Work instructions:
Type the records that follow again exactly as written, but drop the pictures.

-------- Given information --------

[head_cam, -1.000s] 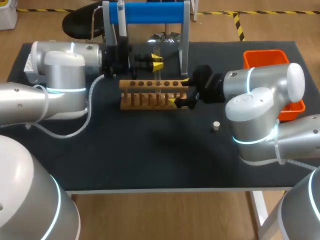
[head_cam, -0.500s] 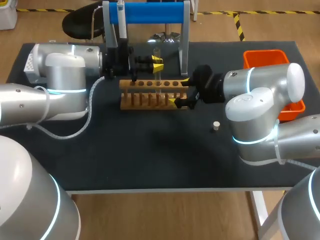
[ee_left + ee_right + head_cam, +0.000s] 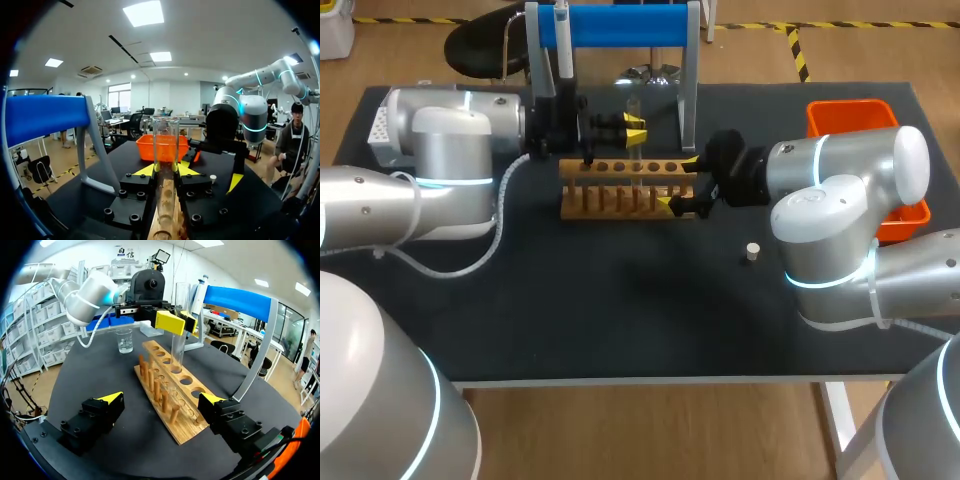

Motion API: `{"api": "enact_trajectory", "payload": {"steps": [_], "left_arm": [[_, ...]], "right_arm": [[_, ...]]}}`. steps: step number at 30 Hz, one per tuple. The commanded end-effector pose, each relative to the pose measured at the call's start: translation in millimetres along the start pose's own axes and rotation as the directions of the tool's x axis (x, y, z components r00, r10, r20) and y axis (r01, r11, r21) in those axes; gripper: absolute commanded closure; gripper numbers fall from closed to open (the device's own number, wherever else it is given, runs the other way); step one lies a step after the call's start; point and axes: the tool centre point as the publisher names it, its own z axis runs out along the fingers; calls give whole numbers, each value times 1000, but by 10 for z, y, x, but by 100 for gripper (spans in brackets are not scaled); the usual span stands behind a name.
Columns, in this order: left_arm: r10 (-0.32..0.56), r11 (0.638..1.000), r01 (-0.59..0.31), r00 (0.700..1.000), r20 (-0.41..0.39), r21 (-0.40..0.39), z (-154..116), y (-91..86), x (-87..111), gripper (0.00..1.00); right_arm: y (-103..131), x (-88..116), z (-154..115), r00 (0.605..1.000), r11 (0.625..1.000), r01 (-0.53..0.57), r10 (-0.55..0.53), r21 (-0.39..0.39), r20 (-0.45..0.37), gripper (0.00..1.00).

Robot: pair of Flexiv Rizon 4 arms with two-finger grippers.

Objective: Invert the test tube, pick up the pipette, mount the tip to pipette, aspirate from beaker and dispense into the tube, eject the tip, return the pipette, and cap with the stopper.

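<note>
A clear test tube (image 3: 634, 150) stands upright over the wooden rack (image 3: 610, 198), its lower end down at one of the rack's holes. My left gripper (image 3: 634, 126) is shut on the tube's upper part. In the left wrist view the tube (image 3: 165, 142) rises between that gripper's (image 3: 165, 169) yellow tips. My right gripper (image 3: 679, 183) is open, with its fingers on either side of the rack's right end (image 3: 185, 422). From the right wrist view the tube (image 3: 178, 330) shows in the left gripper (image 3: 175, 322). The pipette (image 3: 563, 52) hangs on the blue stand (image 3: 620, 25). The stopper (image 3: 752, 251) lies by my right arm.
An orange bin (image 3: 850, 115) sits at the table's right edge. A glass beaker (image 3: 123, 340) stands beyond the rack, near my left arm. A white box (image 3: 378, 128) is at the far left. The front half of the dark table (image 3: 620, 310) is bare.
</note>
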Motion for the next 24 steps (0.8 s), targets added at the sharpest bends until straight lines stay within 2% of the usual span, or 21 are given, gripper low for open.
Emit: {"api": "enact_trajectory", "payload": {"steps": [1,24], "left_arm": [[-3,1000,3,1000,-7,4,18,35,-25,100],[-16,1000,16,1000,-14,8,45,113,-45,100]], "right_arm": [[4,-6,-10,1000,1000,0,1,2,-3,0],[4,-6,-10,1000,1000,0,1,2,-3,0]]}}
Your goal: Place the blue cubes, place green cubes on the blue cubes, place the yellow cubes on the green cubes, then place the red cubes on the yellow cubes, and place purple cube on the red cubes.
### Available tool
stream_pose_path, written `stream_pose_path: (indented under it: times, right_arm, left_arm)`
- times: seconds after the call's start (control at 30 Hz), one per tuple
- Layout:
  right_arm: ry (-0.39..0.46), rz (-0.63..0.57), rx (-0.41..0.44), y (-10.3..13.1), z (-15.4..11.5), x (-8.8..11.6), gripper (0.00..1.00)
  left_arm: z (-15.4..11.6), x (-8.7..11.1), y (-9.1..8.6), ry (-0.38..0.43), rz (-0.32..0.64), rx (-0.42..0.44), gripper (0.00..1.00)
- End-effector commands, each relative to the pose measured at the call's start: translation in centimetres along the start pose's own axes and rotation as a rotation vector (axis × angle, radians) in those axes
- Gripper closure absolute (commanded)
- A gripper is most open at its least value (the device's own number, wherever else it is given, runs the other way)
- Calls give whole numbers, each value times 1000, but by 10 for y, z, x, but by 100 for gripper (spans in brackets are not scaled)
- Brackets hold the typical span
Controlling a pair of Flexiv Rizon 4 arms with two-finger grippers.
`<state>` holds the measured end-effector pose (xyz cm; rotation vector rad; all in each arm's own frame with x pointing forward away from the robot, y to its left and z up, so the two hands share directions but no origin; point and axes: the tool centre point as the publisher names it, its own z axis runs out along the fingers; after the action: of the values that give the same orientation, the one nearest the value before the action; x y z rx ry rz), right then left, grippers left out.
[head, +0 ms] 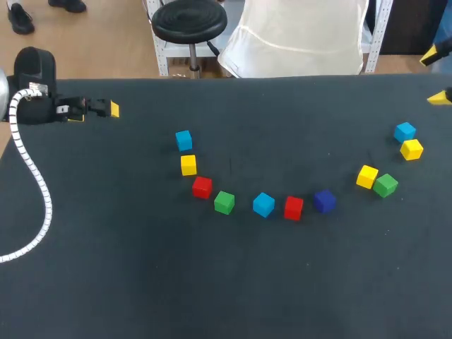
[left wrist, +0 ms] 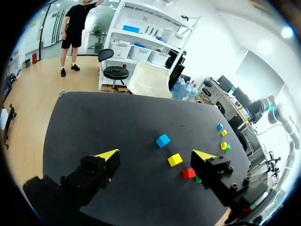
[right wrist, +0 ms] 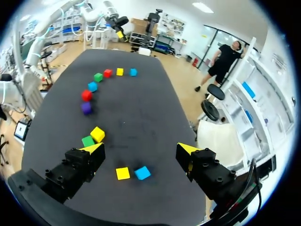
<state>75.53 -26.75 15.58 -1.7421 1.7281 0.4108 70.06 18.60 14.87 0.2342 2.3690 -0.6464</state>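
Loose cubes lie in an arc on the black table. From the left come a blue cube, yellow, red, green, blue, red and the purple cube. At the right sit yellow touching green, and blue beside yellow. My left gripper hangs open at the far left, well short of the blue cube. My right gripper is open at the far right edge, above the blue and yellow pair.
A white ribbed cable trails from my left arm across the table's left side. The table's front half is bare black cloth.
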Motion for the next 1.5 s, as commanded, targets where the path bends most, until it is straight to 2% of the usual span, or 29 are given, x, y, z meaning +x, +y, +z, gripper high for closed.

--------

Written answer:
[head_cam, -1.000s] 
[head_cam, -0.500s] 
[ee_left + ee_right + head_cam, +0.000s] 

Motion API: `{"api": "enact_trajectory", "payload": {"steps": [_], "left_arm": [[_, ...]], "right_arm": [[_, ...]]}}`. steps: step number at 30 Hz, one per tuple. The commanded end-effector pose, each relative to the pose measured at the call's start: translation in millimetres along the start pose's own axes and rotation as the directions of the tool's x axis (x, y, z components r00, r10, r20) and y axis (r01, r11, r21) in those axes; gripper: absolute commanded closure; gripper numbers fall from closed to open (the device's own number, wherever else it is given, runs the other way); step one lies a step after the call's start; point and axes: the tool centre point as the publisher names it, its own z axis runs out along the fingers; calls give whole numbers, each value times 1000, but by 10 for z, y, x, but by 100 for gripper (spans in brackets are not scaled); the usual span stands behind a name.
Columns, in this order: left_arm: r10 (-0.32..0.56), r11 (0.638..1.000), r01 (-0.59..0.31), r00 (0.700..1.000), r20 (-0.41..0.39), r21 (-0.40..0.39), z (-154..116), y (-91..86), x (-87..111), gripper (0.00..1.00); right_arm: y (-103..131), x (-88..116), z (-154..115), r00 (0.605..1.000), r11 (0.625..1.000), r01 (-0.53..0.57), r10 (-0.55..0.53), r21 (-0.39..0.39), r20 (-0.45..0.37), gripper (0.00..1.00).

Robot: pair of Flexiv Rizon 4 arms with two-finger grippers.

Objective: Invert the test tube, pick up the pipette, mount the tip to pipette, aspirate from beaker and dispense into the tube, eject the tip, return the pipette, and cap with the stopper.

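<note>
A clear test tube (image 3: 634, 150) stands upright over the wooden rack (image 3: 610, 198), its lower end down at one of the rack's holes. My left gripper (image 3: 634, 126) is shut on the tube's upper part. In the left wrist view the tube (image 3: 165, 142) rises between that gripper's (image 3: 165, 169) yellow tips. My right gripper (image 3: 679, 183) is open, with its fingers on either side of the rack's right end (image 3: 185, 422). From the right wrist view the tube (image 3: 178, 330) shows in the left gripper (image 3: 175, 322). The pipette (image 3: 563, 52) hangs on the blue stand (image 3: 620, 25). The stopper (image 3: 752, 251) lies by my right arm.
An orange bin (image 3: 850, 115) sits at the table's right edge. A glass beaker (image 3: 123, 340) stands beyond the rack, near my left arm. A white box (image 3: 378, 128) is at the far left. The front half of the dark table (image 3: 620, 310) is bare.
</note>
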Motion for the next 24 steps (0.8 s), targets added at the sharpest bends until straight lines stay within 2% of the usual span, or 21 are given, gripper low for open.
Emit: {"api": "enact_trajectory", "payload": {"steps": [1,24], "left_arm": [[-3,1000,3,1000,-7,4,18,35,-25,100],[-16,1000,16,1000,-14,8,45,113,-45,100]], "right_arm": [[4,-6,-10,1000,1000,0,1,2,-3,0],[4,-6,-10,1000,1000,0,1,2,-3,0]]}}
Your goal: Place the blue cubes, place green cubes on the blue cubes, place the yellow cubes on the green cubes, then place the red cubes on the yellow cubes, and place purple cube on the red cubes.
### Available tool
stream_pose_path, written `stream_pose_path: (indented under it: times, right_arm, left_arm)`
- times: seconds after the call's start (control at 30 Hz), one per tuple
- Layout:
  right_arm: ry (-0.39..0.46), rz (-0.63..0.57), rx (-0.41..0.44), y (-10.3..13.1), z (-15.4..11.5), x (-8.8..11.6), gripper (0.00..1.00)
  left_arm: z (-15.4..11.6), x (-8.7..11.1), y (-9.1..8.6), ry (-0.38..0.43), rz (-0.32..0.64), rx (-0.42..0.44), gripper (0.00..1.00)
- End-effector commands, each relative to the pose measured at the call's start: translation in centimetres along the start pose's own axes and rotation as a rotation vector (axis × angle, radians) in those axes
- Gripper closure absolute (commanded)
- A gripper is most open at its least value (the device's own number, wherever else it is given, runs the other way)
- Calls give whole numbers, each value times 1000, but by 10 for y, z, x, but by 100 for gripper (spans in brackets are not scaled)
- Brackets hold the typical span
Controlling a pair of Flexiv Rizon 4 arms with two-finger grippers.
`<state>` holds the measured end-effector pose (xyz cm; rotation vector rad; all in each arm's own frame with x pointing forward away from the robot, y to its left and z up, so the two hands share directions but no origin; point and axes: the tool centre point as the publisher names it, its own z axis runs out along the fingers; after the action: of the values that give the same orientation, the one nearest the value before the action; x y z rx ry rz), right then left, grippers left out.
[head, +0 ms] 
[left wrist, +0 ms] 
[right wrist, +0 ms] 
<state>75.53 -26.75 15.58 -1.7421 1.7281 0.4108 70.06 18.60 14.87 0.2342 2.3690 -0.6464</state>
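Loose cubes lie in an arc on the black table. From the left come a blue cube, yellow, red, green, blue, red and the purple cube. At the right sit yellow touching green, and blue beside yellow. My left gripper hangs open at the far left, well short of the blue cube. My right gripper is open at the far right edge, above the blue and yellow pair.
A white ribbed cable trails from my left arm across the table's left side. The table's front half is bare black cloth.
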Motion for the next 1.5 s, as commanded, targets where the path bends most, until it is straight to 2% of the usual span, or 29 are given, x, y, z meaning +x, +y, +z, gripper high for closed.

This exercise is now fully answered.